Buscando achar uma solução para seus problemas, dois amigos, Miguel e José, que residem em Barcelona, mas cujo endereço exato não soube informar, apresentaram Kevin, um africano que lhe ofereceu 7 mil Euros para transportar drogas do Brasil para Bruxelas, além de arca\r com todas as despesas da viagem (passagens aéreas, hospedagem, passaporte e 100 EUROS para gastos e para comprar um celular). Aceitou a proposta e, quando chegou ao Brasil, hospedou-se no hotel indicado por Kevin. No dia seguinte, o primo de Kevin, também africano, mas cujo nome não soube informar, foi ao seu encontro, para entregar-lhe as malas contendo o entorpecente. Permaneceu o restante dos dias da viagem no hotel e nos arredores, não conheceu nenhum ponto turístico e raramente saia do quarto. Deveria entregar a droga em Bruxelas, onde Kevin estaria esperando. Depois, voltaria para a Espanha. É a primeira vez que transporta entorpecente..."

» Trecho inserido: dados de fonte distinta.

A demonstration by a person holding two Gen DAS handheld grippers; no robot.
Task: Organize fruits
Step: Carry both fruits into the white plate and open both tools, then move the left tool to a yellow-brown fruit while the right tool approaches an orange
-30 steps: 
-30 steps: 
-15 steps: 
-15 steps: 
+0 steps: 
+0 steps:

ALEGAÇÃO DE ESTADO DE NECESSIDADE:


Não merece crédito a alegação da defesa, referente ao estado de necessidade derivado de dificuldades financeiras, como justificativa para a absolvição pela ausência de dolo ou exclusão da tipicidade ou de ilicitude, bem como causa de redução de pena com fundamento no § 2º do art. 24 do CP.


O artigo 24 do Código Penal dispõe:

Art. 24 - Considera-se em estado de necessidade quem pratica o fato para salvar de perigo atual, que não provocou por sua vontade, nem podia de outro modo evitar, direito próprio ou alheio, cujo sacrifício, nas circunstâncias, não era razoável exigir-se.
§ 1º - Não pode alegar estado de necessidade quem tinha o dever legal de enfrentar o perigo.
§ 2º - Embora seja razoável exigir-se o sacrifício do direito ameaçado, a pena poderá ser reduzida de um a dois terços."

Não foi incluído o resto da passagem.